Try it: Write out the data word for word, taking care that no picture is carried over.

Recorded data:
○ ○ ○

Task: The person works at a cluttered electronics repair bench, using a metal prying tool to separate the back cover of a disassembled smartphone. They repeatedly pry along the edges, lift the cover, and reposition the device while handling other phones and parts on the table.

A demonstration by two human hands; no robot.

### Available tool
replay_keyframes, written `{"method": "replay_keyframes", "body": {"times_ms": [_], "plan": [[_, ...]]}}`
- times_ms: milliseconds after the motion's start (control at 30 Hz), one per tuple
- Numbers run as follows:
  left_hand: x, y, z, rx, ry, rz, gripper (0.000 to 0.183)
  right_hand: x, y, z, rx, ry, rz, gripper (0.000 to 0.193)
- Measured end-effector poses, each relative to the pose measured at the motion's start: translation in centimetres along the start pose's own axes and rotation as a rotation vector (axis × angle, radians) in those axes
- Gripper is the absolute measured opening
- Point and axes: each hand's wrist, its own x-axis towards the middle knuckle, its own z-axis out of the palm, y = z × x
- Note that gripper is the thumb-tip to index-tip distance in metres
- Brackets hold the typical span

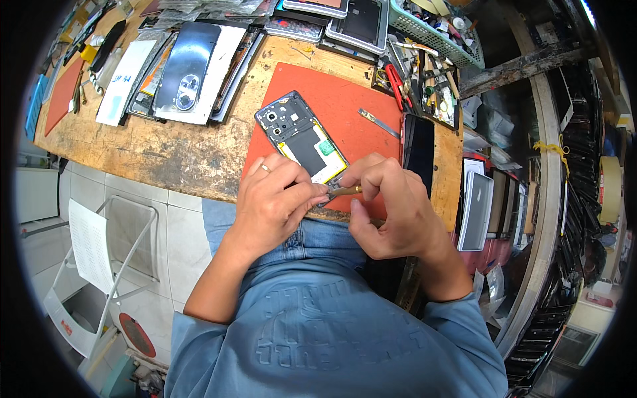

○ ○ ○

Output below:
Task: The person works at a cluttered electronics repair bench, using a metal prying tool to separate the back cover of a disassembled smartphone. They repeatedly pry along the edges, lift the cover, and reposition the device while handling other phones and parts on the table.

A demonstration by two human hands; no robot.

### Available tool
replay_keyframes, written `{"method": "replay_keyframes", "body": {"times_ms": [_], "plan": [[_, ...]]}}`
- times_ms: milliseconds after the motion's start (control at 30 Hz), one per tuple
- Numbers run as follows:
  left_hand: x, y, z, rx, ry, rz, gripper (0.000 to 0.183)
  right_hand: x, y, z, rx, ry, rz, gripper (0.000 to 0.193)
- Measured end-effector poses, each relative to the pose measured at the motion's start: translation in centimetres along the start pose's own axes and rotation as a rotation vector (axis × angle, radians) in those axes
- Gripper is the absolute measured opening
- Point and axes: each hand's wrist, its own x-axis towards the middle knuckle, its own z-axis out of the palm, y = z × x
- Note that gripper is the thumb-tip to index-tip distance in metres
- Brackets hold the typical span

This answer leaves nothing further to address.